What you need to do: Except for the pictures, reproduce the records word for word.

Records for this exercise:
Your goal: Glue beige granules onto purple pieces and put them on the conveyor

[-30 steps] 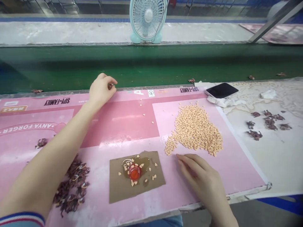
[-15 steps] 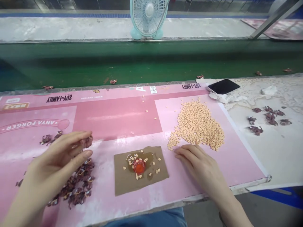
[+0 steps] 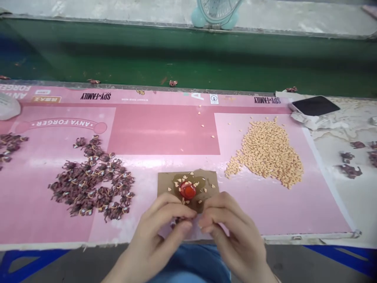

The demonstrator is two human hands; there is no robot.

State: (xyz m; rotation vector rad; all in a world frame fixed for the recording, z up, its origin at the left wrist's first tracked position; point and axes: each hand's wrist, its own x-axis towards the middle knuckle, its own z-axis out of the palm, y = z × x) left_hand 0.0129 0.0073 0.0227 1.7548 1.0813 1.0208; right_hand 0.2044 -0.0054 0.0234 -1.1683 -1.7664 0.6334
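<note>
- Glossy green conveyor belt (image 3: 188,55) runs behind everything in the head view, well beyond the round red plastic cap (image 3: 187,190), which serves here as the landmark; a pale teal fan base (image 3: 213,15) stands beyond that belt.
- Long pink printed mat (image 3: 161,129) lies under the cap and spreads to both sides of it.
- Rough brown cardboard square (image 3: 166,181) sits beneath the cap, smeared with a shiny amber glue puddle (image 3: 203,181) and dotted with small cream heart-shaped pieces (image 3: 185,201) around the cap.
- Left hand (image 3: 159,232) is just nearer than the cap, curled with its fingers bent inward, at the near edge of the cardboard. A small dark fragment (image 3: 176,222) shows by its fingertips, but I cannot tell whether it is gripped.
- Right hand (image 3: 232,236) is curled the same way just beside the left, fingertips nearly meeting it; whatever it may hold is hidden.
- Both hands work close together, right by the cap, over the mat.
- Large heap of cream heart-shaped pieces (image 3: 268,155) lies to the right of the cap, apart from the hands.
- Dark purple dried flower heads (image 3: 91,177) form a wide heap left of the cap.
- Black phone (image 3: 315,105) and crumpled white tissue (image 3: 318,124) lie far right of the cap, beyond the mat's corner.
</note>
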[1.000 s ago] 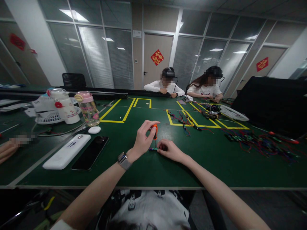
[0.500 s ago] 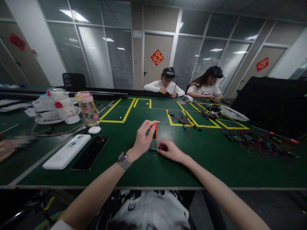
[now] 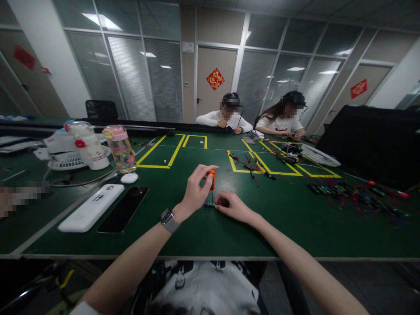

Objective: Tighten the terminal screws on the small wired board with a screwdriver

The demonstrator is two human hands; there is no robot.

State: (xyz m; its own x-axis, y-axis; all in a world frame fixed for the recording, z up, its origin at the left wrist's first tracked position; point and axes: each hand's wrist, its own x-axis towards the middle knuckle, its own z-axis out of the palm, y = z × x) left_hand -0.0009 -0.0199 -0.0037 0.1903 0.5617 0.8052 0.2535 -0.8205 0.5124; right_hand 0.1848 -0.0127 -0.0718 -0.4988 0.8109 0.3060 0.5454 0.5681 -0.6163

Solution to this problem:
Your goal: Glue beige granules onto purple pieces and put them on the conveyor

[-30 steps] 
[-15 steps] 
[+0 steps] 

The demonstrator is two human hands; there is no robot.

State: (xyz m; rotation vector rad; all in a world frame fixed for the recording, z up, its origin at the left wrist's first tracked position; point and axes: each hand's wrist, its own x-axis towards the middle knuckle, its own z-axis out of the palm, y = z × x) left_hand 0.0129 0.0073 0.0227 1.7548 1.0813 1.0208; right_hand 0.2044 -0.0054 0.0234 -1.1683 -1.7664 0.6334
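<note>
- Glossy green conveyor belt (image 3: 188,55) runs behind everything in the head view, well beyond the round red plastic cap (image 3: 187,190), which serves here as the landmark; a pale teal fan base (image 3: 213,15) stands beyond that belt.
- Long pink printed mat (image 3: 161,129) lies under the cap and spreads to both sides of it.
- Rough brown cardboard square (image 3: 166,181) sits beneath the cap, smeared with a shiny amber glue puddle (image 3: 203,181) and dotted with small cream heart-shaped pieces (image 3: 185,201) around the cap.
- Left hand (image 3: 159,232) is just nearer than the cap, curled with its fingers bent inward, at the near edge of the cardboard. A small dark fragment (image 3: 176,222) shows by its fingertips, but I cannot tell whether it is gripped.
- Right hand (image 3: 232,236) is curled the same way just beside the left, fingertips nearly meeting it; whatever it may hold is hidden.
- Both hands work close together, right by the cap, over the mat.
- Large heap of cream heart-shaped pieces (image 3: 268,155) lies to the right of the cap, apart from the hands.
- Dark purple dried flower heads (image 3: 91,177) form a wide heap left of the cap.
- Black phone (image 3: 315,105) and crumpled white tissue (image 3: 318,124) lie far right of the cap, beyond the mat's corner.
</note>
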[1.000 s ago] 
[0.500 s ago] 
[now] 

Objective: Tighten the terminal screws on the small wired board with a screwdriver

The demonstrator is two human hands; there is no robot.

State: (xyz m; its own x-axis, y-axis; all in a world frame fixed for the recording, z up, its origin at the left wrist's first tracked position; point and axes: each hand's wrist, its own x-axis towards the middle knuckle, its own z-axis out of the palm, y = z × x) left_hand -0.0009 -0.0199 -0.0037 0.1903 0.5617 0.8052 0.2535 -0.8205 0.5124; right_hand 0.1848 -0.0127 -0.0718 -0.4988 0.8109 0.3060 0.5454 0.5681 -0.6163

The answer has nothing more to it.